Cheerio: find tag with multiple specific criteria easily and elegantly?-CodePudding

I'm trying to web scrape https://liquipedia.net/dota2/Admiral this page for all the <li> tags that are inside an <ul> tag that again is within a div with class mw-parser-output that has the title property. (I think that is what they're called in the HTML world? Like <tag property="...">).

What would be the most elegant, simple way to do this with Cheerio? I know I could do this with some for loops and stuff, but if there was a simple way to do this, my code would be a lot cleaner.

CodePudding user response：

I'm sure glad Cheerio is like jQuery. A simple selector like this should do:

const li = $('div.mw-parser-output > ul > li[title]').toArray(); // Optionaly turn selected items into an array

Explanation of the CSS selector:

div.mw-parser-output div makes sure the element is that. The dot signifies that the selector is a class.
> Points to the immediate child
ul Simple ul tag
li[title] Any li tag, but it needs to have the title attribute.

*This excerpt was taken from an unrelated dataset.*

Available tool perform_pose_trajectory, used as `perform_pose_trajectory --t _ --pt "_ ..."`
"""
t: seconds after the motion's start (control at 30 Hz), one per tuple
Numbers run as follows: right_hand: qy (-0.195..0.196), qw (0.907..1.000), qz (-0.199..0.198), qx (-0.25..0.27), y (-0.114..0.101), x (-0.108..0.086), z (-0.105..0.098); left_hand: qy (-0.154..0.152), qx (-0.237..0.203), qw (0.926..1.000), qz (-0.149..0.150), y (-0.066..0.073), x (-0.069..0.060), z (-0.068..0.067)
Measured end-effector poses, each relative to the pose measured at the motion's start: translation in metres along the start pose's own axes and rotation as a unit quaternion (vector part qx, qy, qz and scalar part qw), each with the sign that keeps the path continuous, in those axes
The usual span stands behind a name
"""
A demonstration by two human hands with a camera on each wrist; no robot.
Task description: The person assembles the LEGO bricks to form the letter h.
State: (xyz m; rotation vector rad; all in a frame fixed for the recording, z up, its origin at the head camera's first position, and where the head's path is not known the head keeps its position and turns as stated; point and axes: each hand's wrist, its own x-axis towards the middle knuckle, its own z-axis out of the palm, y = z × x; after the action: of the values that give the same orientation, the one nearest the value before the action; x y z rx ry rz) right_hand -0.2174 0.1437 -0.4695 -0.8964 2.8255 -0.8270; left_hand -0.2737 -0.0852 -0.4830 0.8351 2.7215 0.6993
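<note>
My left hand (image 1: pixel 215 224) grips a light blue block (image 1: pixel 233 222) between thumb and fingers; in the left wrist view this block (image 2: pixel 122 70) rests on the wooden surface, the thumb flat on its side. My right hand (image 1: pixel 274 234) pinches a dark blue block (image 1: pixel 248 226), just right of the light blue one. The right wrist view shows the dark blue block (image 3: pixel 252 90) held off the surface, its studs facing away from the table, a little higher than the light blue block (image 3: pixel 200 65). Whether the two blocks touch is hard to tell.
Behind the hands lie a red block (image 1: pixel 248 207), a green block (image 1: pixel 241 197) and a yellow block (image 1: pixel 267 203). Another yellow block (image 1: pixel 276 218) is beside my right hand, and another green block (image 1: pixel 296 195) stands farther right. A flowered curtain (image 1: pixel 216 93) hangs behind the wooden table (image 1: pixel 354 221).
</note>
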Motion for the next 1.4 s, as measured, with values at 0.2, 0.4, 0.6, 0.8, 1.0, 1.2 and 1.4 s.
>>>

Then we turn the result into an array so it become usable.
It's a simple as that.

You could also get an array of the text of each li element with the following:

const arrayOfLiTexts = li.map($el => $el.text());

CodePudding user response：

https://developer.mozilla.org/en-US/docs/Web/CSS/Attribute_selectors

const elements = $('div[title].mw-parser-output ul li').toArray();